Information given.
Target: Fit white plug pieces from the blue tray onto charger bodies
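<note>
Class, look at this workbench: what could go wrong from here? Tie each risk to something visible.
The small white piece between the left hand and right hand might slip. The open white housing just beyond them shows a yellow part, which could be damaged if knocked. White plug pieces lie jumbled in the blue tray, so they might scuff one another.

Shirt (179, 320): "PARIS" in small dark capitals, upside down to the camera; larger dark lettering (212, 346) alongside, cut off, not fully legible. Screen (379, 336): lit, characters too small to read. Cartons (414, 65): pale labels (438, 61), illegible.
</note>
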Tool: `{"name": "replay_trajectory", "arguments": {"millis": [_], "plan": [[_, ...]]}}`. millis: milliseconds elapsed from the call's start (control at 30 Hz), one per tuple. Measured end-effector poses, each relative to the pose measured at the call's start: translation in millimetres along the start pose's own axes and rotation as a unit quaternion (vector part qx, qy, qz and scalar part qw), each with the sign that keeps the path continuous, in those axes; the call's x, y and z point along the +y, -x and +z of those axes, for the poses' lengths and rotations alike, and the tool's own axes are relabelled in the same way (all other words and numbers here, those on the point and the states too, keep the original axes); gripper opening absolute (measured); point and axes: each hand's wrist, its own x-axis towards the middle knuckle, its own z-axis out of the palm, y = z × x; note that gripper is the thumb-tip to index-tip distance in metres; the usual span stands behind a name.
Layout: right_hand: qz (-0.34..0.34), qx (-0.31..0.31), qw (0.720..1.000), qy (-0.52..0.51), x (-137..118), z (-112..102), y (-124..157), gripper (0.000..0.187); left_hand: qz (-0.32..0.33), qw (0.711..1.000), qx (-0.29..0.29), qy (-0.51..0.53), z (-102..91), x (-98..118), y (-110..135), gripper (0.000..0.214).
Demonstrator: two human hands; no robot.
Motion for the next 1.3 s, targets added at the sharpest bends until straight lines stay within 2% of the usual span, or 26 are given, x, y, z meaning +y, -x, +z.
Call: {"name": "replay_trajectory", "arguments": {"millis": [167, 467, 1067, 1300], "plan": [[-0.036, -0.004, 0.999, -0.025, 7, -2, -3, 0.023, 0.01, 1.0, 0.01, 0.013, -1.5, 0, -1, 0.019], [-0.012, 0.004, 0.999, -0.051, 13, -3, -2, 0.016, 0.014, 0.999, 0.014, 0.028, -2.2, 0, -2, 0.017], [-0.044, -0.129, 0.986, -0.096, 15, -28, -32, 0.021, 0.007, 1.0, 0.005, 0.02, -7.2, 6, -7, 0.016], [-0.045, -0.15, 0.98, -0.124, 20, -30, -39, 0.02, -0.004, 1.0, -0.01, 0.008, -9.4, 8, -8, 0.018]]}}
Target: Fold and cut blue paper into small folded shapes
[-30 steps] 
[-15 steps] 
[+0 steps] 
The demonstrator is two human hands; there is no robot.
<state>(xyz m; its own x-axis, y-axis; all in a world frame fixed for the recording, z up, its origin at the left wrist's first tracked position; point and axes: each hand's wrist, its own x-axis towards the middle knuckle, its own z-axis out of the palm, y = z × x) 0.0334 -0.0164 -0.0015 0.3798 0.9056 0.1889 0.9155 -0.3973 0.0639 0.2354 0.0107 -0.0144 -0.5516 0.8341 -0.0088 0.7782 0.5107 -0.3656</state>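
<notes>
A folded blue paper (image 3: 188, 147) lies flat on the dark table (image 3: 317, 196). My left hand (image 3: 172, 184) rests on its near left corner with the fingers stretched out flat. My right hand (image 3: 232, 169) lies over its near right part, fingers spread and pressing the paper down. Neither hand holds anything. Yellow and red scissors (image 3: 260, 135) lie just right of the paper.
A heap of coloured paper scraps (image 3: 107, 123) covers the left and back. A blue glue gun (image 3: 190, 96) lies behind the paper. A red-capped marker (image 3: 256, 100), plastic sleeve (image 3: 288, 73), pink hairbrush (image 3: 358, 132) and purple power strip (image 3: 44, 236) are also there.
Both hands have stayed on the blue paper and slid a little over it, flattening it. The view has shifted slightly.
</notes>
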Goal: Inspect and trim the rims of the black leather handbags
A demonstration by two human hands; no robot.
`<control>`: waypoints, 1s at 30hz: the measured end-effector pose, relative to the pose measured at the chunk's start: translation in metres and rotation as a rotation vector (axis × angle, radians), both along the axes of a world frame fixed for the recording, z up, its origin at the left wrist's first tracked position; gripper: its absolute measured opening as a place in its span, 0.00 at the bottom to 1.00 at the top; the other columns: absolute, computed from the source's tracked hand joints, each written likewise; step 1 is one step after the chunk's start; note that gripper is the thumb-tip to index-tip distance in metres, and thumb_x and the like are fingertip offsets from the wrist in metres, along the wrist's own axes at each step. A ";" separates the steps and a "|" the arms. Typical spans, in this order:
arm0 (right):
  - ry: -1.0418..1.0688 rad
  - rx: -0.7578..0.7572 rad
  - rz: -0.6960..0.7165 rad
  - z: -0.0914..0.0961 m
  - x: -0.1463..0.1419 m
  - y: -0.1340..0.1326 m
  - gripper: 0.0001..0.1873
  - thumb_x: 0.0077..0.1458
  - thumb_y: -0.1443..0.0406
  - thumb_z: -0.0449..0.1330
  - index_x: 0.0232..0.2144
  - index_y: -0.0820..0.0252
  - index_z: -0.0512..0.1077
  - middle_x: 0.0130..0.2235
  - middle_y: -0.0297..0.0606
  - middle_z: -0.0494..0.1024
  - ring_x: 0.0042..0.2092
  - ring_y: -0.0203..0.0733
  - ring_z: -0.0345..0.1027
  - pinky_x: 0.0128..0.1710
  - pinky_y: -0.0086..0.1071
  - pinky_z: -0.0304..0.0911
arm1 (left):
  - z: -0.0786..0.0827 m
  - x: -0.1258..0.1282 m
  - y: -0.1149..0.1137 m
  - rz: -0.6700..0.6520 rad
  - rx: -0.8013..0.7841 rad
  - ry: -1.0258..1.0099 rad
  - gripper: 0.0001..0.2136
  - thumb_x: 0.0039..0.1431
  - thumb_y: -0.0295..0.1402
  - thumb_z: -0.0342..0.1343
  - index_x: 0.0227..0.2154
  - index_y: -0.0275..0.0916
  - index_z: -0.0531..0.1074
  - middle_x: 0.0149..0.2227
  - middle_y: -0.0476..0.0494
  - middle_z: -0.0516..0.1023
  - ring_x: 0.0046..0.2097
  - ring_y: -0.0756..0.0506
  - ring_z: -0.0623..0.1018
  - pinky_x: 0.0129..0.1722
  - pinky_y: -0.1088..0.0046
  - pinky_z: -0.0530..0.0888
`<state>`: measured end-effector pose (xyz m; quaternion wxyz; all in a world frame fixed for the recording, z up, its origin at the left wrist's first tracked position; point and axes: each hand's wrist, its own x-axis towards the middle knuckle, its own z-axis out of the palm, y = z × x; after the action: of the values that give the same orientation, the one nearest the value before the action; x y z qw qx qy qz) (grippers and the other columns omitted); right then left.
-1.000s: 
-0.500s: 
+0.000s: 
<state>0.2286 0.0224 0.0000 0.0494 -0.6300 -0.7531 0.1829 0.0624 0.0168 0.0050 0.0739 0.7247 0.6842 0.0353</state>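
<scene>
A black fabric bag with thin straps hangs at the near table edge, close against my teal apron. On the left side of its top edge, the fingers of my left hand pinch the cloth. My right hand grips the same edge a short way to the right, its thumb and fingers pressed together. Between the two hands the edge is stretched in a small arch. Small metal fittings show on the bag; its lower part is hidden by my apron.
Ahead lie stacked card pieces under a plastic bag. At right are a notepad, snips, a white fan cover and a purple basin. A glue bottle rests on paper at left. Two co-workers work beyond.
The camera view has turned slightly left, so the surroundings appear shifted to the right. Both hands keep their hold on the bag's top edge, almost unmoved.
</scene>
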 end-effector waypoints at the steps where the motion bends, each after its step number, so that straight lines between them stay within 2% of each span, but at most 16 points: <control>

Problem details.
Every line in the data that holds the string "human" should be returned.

Answer to the exercise.
Demonstrator: two human hands; no robot.
The demonstrator is two human hands; there is no robot.
A demonstration by two human hands; no robot.

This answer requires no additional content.